**EXERCISE GOAL:**
Transcribe all the records exactly and omit any images they hold.

**SUPPLIED DATA:**
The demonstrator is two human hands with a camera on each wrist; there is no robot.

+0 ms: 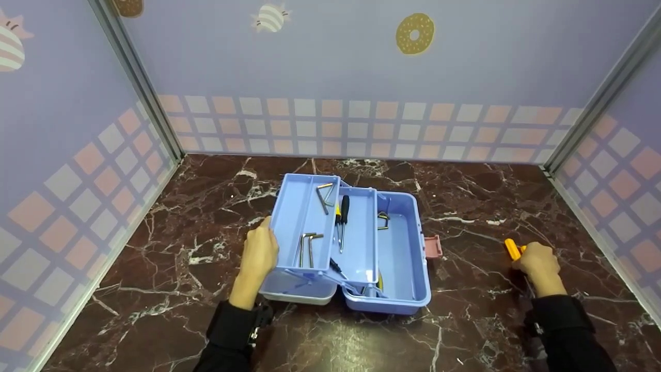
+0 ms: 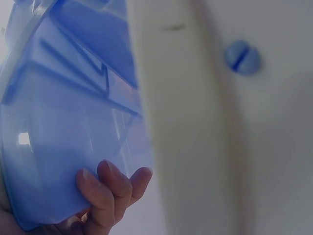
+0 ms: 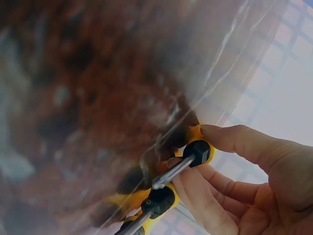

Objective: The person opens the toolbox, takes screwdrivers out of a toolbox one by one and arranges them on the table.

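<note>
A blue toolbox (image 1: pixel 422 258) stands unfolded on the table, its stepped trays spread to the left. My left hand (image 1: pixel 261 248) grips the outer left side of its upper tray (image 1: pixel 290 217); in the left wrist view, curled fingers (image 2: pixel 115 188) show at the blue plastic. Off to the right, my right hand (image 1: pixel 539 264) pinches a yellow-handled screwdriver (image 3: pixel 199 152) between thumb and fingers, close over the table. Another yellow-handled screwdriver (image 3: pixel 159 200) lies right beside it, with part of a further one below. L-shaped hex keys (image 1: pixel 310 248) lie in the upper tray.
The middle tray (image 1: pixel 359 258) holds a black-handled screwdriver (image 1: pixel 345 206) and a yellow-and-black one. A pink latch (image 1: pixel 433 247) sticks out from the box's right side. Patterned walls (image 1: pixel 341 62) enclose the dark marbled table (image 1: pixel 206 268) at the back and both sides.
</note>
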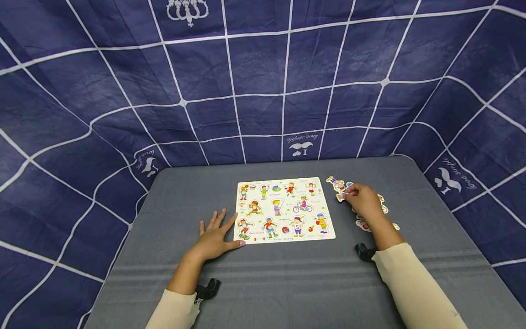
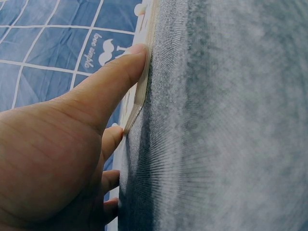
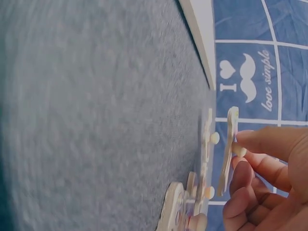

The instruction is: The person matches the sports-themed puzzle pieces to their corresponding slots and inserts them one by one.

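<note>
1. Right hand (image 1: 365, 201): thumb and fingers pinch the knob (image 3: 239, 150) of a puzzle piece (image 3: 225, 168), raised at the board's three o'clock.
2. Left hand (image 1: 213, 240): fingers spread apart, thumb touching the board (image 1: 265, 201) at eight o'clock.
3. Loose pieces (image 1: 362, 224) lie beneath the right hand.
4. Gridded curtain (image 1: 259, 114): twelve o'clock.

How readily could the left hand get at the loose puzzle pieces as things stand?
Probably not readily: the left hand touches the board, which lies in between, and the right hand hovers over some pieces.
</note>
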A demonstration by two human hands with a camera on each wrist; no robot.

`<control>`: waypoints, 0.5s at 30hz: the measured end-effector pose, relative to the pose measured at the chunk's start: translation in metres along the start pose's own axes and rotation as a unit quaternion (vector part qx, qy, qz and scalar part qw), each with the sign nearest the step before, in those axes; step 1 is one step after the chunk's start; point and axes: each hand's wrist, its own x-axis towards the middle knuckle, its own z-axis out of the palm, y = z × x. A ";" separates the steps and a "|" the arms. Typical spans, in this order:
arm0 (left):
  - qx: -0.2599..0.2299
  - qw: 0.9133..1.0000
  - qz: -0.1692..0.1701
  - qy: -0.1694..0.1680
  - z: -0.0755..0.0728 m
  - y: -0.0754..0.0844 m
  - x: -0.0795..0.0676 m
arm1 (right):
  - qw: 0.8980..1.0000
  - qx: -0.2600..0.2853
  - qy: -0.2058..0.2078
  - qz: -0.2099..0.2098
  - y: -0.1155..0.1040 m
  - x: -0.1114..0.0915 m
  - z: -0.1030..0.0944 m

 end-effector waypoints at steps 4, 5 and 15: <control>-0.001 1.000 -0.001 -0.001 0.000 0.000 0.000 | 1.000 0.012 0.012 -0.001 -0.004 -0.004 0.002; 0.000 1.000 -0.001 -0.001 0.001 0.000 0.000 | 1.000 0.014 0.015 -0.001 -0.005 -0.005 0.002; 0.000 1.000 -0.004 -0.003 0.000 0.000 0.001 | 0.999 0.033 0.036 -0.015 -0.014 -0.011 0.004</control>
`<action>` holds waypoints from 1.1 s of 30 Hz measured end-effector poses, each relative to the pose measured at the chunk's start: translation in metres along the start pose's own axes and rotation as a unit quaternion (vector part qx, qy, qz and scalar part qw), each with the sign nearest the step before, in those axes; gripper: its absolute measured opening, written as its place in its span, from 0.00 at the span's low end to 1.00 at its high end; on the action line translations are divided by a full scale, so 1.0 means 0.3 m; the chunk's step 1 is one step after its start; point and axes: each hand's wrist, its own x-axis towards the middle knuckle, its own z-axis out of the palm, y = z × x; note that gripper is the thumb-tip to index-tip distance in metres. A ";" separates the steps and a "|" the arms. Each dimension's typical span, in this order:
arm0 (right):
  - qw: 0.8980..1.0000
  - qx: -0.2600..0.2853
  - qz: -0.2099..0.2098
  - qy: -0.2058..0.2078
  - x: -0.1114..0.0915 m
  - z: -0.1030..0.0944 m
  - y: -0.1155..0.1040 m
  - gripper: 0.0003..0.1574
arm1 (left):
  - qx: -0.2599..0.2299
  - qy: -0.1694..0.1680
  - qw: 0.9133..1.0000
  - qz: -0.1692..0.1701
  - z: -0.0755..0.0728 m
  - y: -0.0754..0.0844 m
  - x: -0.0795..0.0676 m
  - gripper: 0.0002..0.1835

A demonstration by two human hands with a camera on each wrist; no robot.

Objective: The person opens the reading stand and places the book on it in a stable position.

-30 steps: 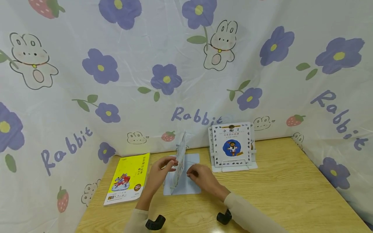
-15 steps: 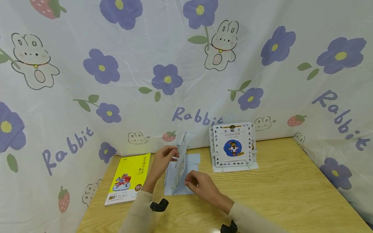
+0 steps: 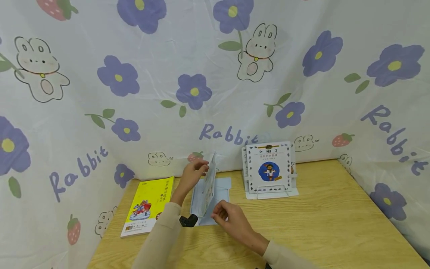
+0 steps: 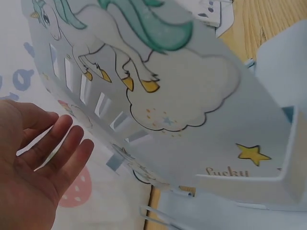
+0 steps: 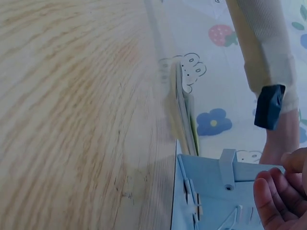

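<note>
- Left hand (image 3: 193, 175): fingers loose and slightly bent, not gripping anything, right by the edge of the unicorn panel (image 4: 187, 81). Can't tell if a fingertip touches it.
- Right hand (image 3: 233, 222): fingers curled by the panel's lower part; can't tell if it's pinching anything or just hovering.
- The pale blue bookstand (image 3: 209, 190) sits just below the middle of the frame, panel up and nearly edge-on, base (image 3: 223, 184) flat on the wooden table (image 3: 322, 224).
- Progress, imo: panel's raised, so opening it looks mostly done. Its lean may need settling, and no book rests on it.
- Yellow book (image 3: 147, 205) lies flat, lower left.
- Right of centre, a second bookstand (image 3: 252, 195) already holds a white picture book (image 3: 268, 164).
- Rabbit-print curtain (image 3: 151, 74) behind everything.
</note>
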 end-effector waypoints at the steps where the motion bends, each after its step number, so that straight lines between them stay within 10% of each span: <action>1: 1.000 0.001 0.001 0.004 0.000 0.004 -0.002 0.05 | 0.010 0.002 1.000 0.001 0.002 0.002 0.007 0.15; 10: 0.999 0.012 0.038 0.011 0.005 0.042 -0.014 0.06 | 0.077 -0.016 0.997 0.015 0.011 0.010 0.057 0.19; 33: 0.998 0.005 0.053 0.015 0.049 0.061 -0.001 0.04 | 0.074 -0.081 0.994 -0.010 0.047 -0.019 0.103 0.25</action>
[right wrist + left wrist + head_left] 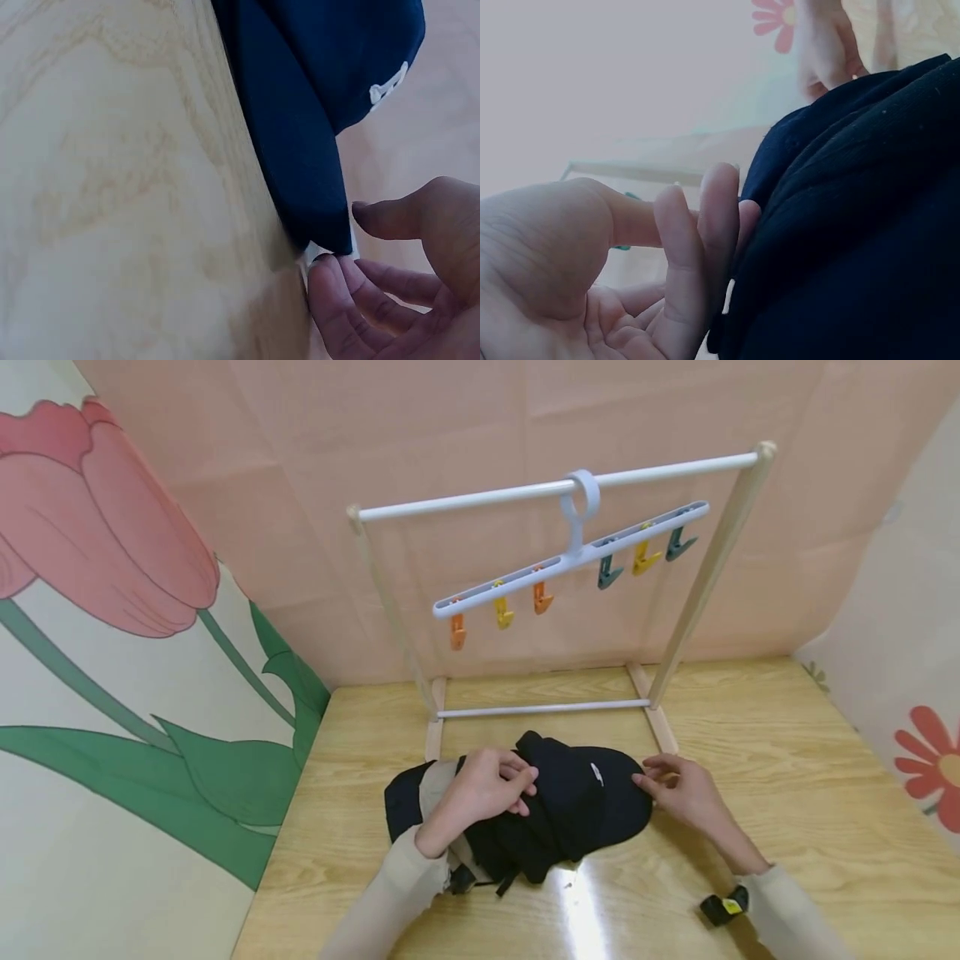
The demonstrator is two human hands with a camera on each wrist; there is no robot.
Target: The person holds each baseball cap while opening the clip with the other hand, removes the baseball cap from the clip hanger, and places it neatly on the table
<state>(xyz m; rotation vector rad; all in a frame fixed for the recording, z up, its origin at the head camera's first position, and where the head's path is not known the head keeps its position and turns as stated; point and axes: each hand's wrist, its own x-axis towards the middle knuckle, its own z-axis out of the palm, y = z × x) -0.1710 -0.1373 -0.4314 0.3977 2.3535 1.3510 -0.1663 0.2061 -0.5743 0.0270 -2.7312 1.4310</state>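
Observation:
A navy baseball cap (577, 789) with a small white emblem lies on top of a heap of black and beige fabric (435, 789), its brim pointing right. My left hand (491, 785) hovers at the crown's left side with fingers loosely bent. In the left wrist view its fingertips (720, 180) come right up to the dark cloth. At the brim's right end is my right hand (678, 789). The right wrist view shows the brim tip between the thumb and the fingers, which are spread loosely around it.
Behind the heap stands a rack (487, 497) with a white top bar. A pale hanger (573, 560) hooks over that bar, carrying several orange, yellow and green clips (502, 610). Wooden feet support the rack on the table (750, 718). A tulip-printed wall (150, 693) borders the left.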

**RESULT:**
The demonstrator is two human hands with a camera on each wrist; there is no robot.

+0 ms: 
+0 ms: 
+0 ms: 

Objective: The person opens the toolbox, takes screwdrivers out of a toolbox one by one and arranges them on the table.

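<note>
A blue toolbox (image 1: pixel 422 258) stands unfolded on the table, its stepped trays spread to the left. My left hand (image 1: pixel 261 248) grips the outer left side of its upper tray (image 1: pixel 290 217); in the left wrist view, curled fingers (image 2: pixel 115 188) show at the blue plastic. Off to the right, my right hand (image 1: pixel 539 264) pinches a yellow-handled screwdriver (image 3: pixel 199 152) between thumb and fingers, close over the table. Another yellow-handled screwdriver (image 3: pixel 159 200) lies right beside it, with part of a further one below. L-shaped hex keys (image 1: pixel 310 248) lie in the upper tray.
The middle tray (image 1: pixel 359 258) holds a black-handled screwdriver (image 1: pixel 345 206) and a yellow-and-black one. A pink latch (image 1: pixel 433 247) sticks out from the box's right side. Patterned walls (image 1: pixel 341 62) enclose the dark marbled table (image 1: pixel 206 268) at the back and both sides.
</note>
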
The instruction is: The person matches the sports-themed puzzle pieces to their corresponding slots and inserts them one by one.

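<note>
1. Right hand (image 1: 365, 201): thumb and fingers pinch the knob (image 3: 239, 150) of a puzzle piece (image 3: 225, 168), raised at the board's three o'clock.
2. Left hand (image 1: 213, 240): fingers spread apart, thumb touching the board (image 1: 265, 201) at eight o'clock.
3. Loose pieces (image 1: 362, 224) lie beneath the right hand.
4. Gridded curtain (image 1: 259, 114): twelve o'clock.

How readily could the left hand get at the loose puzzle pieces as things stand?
Probably not readily: the left hand touches the board, which lies in between, and the right hand hovers over some pieces.
</note>
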A demonstration by two human hands with a camera on each wrist; no robot.

`<control>`: waypoints, 0.5s at 30hz: the measured end-effector pose, relative to the pose measured at the chunk's start: translation in metres along the start pose's own axes and rotation as a unit quaternion (vector part qx, qy, qz and scalar part qw), each with the sign nearest the step before, in those axes; step 1 is one step after the chunk's start; point and axes: each hand's wrist, its own x-axis towards the middle knuckle, its own z-axis out of the palm, y = z × x. A ";" separates the steps and a "|" the arms. Typical spans, in this order:
arm0 (left):
  - qx: -0.2599..0.2299
  - qw: 0.9133..1.0000
  - qz: -0.1692..0.1701
  - qy: -0.1694..0.1680
  - z: -0.0755..0.0728 m
  - y: -0.0754..0.0844 m
  - x: -0.0795..0.0676 m
arm1 (right):
  - qw: 0.8980..1.0000
  - qx: -0.2600..0.2853
  - qy: -0.2058..0.2078
  - qz: -0.2099..0.2098
  - y: -0.1155..0.1040 m
  - x: -0.1114..0.0915 m
  - z: -0.1030..0.0944 m

 end-effector waypoints at steps 4, 5 and 15: <control>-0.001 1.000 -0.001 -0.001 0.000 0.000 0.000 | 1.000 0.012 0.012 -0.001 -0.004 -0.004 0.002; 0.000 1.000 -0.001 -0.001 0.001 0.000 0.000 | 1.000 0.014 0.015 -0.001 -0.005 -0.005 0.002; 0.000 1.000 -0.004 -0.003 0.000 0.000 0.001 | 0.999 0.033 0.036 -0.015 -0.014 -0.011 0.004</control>
`<action>` holds waypoints from 1.1 s of 30 Hz measured end-effector poses, each relative to the pose measured at the chunk's start: translation in metres along the start pose's own axes and rotation as a unit quaternion (vector part qx, qy, qz and scalar part qw), each with the sign nearest the step before, in those axes; gripper: its absolute measured opening, written as its place in its span, from 0.00 at the span's low end to 1.00 at its high end; on the action line translations are divided by a full scale, so 1.0 means 0.3 m; the chunk's step 1 is one step after its start; point and axes: each hand's wrist, its own x-axis towards the middle knuckle, its own z-axis out of the palm, y = z × x; note that gripper is the thumb-tip to index-tip distance in metres. A ";" separates the steps and a "|" the arms. Each dimension's typical span, in this order:
arm0 (right):
  - qw: 0.8980..1.0000
  - qx: -0.2600..0.2853
  - qz: -0.2099..0.2098
  - qy: -0.2058..0.2078
  - x: -0.1114..0.0915 m
  - z: -0.1030..0.0944 m
  - y: -0.1155..0.1040 m
  - gripper: 0.0003..0.1574
arm1 (left):
  - qx: -0.2599..0.2299
  - qy: -0.1694..0.1680
  - qw: 0.9133..1.0000
  - qz: -0.1692..0.1701
  - z: -0.0755..0.0728 m
  - y: -0.0754..0.0844 m
  - x: -0.0795..0.0676 m
  - gripper: 0.0002..0.1835

A demonstration by two human hands with a camera on each wrist; no robot.

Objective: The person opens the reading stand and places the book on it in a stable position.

-30 steps: 
-15 steps: 
+0 steps: 
+0 steps: 
+0 steps: 

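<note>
- Left hand (image 3: 193, 175): fingers loose and slightly bent, not gripping anything, right by the edge of the unicorn panel (image 4: 187, 81). Can't tell if a fingertip touches it.
- Right hand (image 3: 233, 222): fingers curled by the panel's lower part; can't tell if it's pinching anything or just hovering.
- The pale blue bookstand (image 3: 209, 190) sits just below the middle of the frame, panel up and nearly edge-on, base (image 3: 223, 184) flat on the wooden table (image 3: 322, 224).
- Progress, imo: panel's raised, so opening it looks mostly done. Its lean may need settling, and no book rests on it.
- Yellow book (image 3: 147, 205) lies flat, lower left.
- Right of centre, a second bookstand (image 3: 252, 195) already holds a white picture book (image 3: 268, 164).
- Rabbit-print curtain (image 3: 151, 74) behind everything.
</note>
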 end-effector waypoints at the steps where the motion bends, each after its step number, so that straight lines between them stay within 10% of each span: <action>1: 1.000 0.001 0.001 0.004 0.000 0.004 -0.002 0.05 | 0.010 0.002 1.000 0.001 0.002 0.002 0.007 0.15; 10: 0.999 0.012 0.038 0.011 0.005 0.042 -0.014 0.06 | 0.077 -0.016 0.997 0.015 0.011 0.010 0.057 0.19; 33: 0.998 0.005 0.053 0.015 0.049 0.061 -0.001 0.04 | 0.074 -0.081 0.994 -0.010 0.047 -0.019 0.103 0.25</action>
[right wrist + left wrist + head_left] 
The demonstrator is two human hands with a camera on each wrist; there is no robot.
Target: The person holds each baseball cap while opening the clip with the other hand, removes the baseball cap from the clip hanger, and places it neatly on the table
<state>(xyz m; rotation vector rad; all in a frame fixed for the recording, z up, its origin at the head camera's first position, and where the head's path is not known the head keeps its position and turns as stated; point and axes: each hand's wrist, its own x-axis towards the middle knuckle, its own z-axis out of the palm, y = z × x) -0.1710 -0.1373 -0.4314 0.3977 2.3535 1.3510 -0.1663 0.2061 -0.5743 0.0270 -2.7312 1.4310</state>
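Observation:
A navy baseball cap (577, 789) with a small white emblem lies on top of a heap of black and beige fabric (435, 789), its brim pointing right. My left hand (491, 785) hovers at the crown's left side with fingers loosely bent. In the left wrist view its fingertips (720, 180) come right up to the dark cloth. At the brim's right end is my right hand (678, 789). The right wrist view shows the brim tip between the thumb and the fingers, which are spread loosely around it.
Behind the heap stands a rack (487, 497) with a white top bar. A pale hanger (573, 560) hooks over that bar, carrying several orange, yellow and green clips (502, 610). Wooden feet support the rack on the table (750, 718). A tulip-printed wall (150, 693) borders the left.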

The submitted response is complete.